▶ Aim of the task:
After finding the line that holds "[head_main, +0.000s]" below, set down that line and the rest through the final one exactly, leaving the pictures out.

[Start of Attachment]

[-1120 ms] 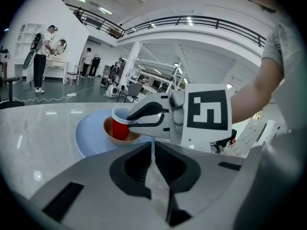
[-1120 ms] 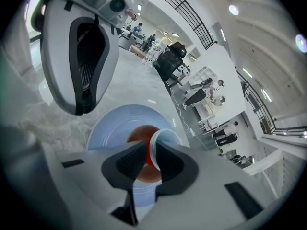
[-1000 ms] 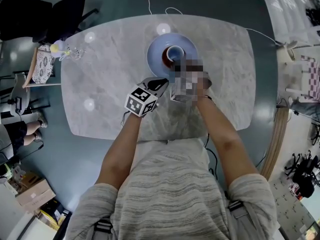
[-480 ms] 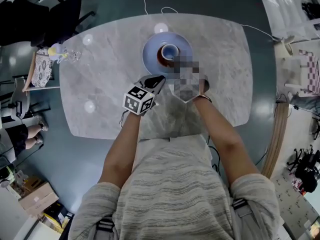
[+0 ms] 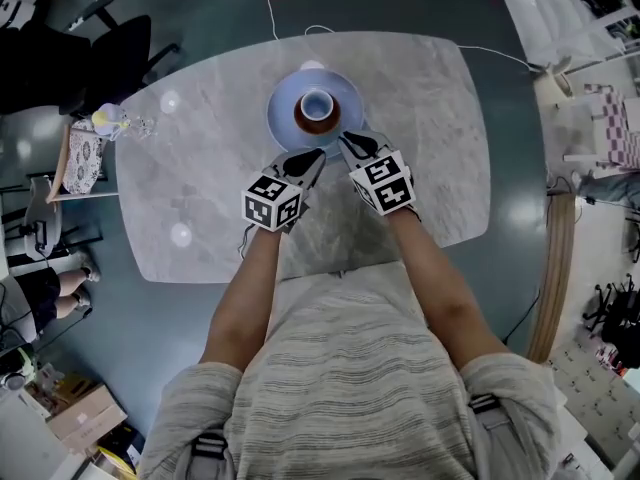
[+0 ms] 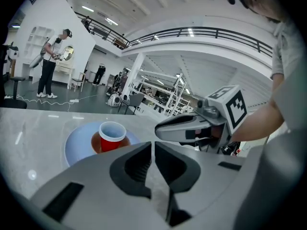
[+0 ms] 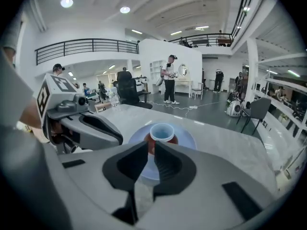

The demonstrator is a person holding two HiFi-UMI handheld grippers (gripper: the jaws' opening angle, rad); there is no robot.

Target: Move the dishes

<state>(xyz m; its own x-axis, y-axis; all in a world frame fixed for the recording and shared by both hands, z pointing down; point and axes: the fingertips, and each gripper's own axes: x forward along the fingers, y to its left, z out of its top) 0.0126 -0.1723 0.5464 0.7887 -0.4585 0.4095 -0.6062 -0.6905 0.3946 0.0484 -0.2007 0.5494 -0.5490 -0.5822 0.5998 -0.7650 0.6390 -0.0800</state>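
Note:
A red cup (image 5: 316, 105) with a white inside stands in a brown bowl (image 5: 303, 120) on a blue plate (image 5: 285, 118), at the far middle of the marble table (image 5: 200, 168). Both grippers hover side by side just short of the plate. My left gripper (image 5: 318, 155) has its jaws together and holds nothing. My right gripper (image 5: 345, 140) has just been closing; its jaws stand almost together with nothing between them. The right gripper view looks past its jaws (image 7: 151, 150) at the cup (image 7: 161, 132). In the left gripper view, cup (image 6: 112, 136) and plate (image 6: 76, 145) lie ahead on the left.
A black office chair (image 5: 120, 48) and a small side table with a patterned cloth (image 5: 85, 136) stand off the table's left end. A cable (image 5: 268, 3) runs across the floor beyond the table. People stand far off in the hall (image 7: 169, 78).
The right gripper has drawn back from over the cup and plate toward me and rolled, so its marker cube faces up. The left gripper has barely shifted.

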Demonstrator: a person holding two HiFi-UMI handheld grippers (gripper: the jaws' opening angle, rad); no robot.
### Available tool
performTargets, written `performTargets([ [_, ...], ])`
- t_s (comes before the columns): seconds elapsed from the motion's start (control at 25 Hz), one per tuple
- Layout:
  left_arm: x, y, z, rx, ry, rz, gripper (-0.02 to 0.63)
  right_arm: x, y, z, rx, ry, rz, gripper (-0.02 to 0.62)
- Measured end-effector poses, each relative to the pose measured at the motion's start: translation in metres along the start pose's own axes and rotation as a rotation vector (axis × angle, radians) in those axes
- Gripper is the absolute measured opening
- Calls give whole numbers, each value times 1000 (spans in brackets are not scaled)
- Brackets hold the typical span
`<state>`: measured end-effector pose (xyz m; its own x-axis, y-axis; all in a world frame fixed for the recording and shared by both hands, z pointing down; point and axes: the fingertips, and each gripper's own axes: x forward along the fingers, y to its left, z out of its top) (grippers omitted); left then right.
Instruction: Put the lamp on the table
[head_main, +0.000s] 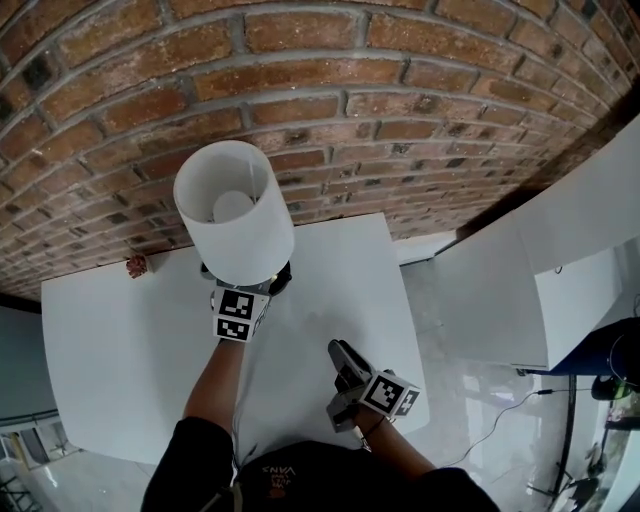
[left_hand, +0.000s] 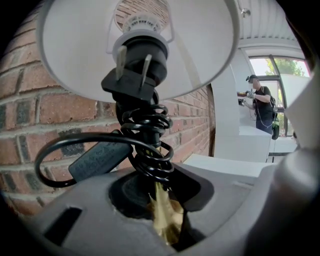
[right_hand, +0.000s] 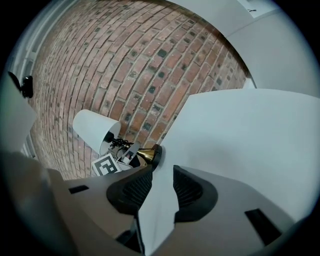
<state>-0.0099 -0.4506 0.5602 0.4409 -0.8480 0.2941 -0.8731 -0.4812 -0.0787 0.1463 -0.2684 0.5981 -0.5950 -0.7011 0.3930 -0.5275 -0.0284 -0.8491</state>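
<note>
My left arm reaches straight out over the white tabletop (head_main: 120, 370), with the left gripper (left_hand: 162, 200) near level and clamped on the stem of the white-shaded brass-stemmed lamp (head_main: 235, 210). A black cord (left_hand: 150, 145) is coiled round that stem. The lamp stands upright near the back edge; I cannot tell whether its foot touches. My right arm is bent in close, the right gripper (right_hand: 161, 185) over the front right corner, jaws apart on nothing. A red brick wall (head_main: 300, 80) bounds the back edge; bare surface lies either side of the lamp, with a small reddish thing (head_main: 136, 265) at back left
</note>
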Motion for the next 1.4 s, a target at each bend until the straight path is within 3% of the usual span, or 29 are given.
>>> performTargets([
  [1.08, 16, 12, -18, 52, -68, 24, 109, 20, -11, -2, -17, 29, -38, 118],
  [1.4, 15, 7, -22, 109, -61, 7, 145, 16, -3, -7, -35, 34, -26, 118],
])
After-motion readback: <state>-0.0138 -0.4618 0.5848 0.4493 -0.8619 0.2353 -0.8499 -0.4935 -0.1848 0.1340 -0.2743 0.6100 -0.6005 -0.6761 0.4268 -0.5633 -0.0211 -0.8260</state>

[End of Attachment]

▶ Result of this exercise:
[head_main, +0.000s] 
[left_hand, +0.000s] 
[right_hand, +0.000s] 
<state>-0.0099 -0.4506 0.5602 0.4409 -0.8480 0.2941 -0.8731 -0.4812 -0.0787 0.1463 -0.2684 0.5981 -0.5950 -0.7011 0.3930 -0.5275 -0.0284 -0.8491</state>
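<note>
My left arm reaches straight out over the white tabletop (head_main: 120, 370), with the left gripper (left_hand: 162, 200) near level and clamped on the stem of the white-shaded brass-stemmed lamp (head_main: 235, 210). A black cord (left_hand: 150, 145) is coiled round that stem. The lamp stands upright near the back edge; I cannot tell whether its foot touches. My right arm is bent in close, the right gripper (right_hand: 161, 185) over the front right corner, jaws apart on nothing. A red brick wall (head_main: 300, 80) bounds the back edge; bare surface lies either side of the lamp, with a small reddish thing (head_main: 136, 265) at back left
</note>
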Motion for the next 1.4 s, a target at each bend until the straight path is within 3% of the usual span, or 29 are given.
>>> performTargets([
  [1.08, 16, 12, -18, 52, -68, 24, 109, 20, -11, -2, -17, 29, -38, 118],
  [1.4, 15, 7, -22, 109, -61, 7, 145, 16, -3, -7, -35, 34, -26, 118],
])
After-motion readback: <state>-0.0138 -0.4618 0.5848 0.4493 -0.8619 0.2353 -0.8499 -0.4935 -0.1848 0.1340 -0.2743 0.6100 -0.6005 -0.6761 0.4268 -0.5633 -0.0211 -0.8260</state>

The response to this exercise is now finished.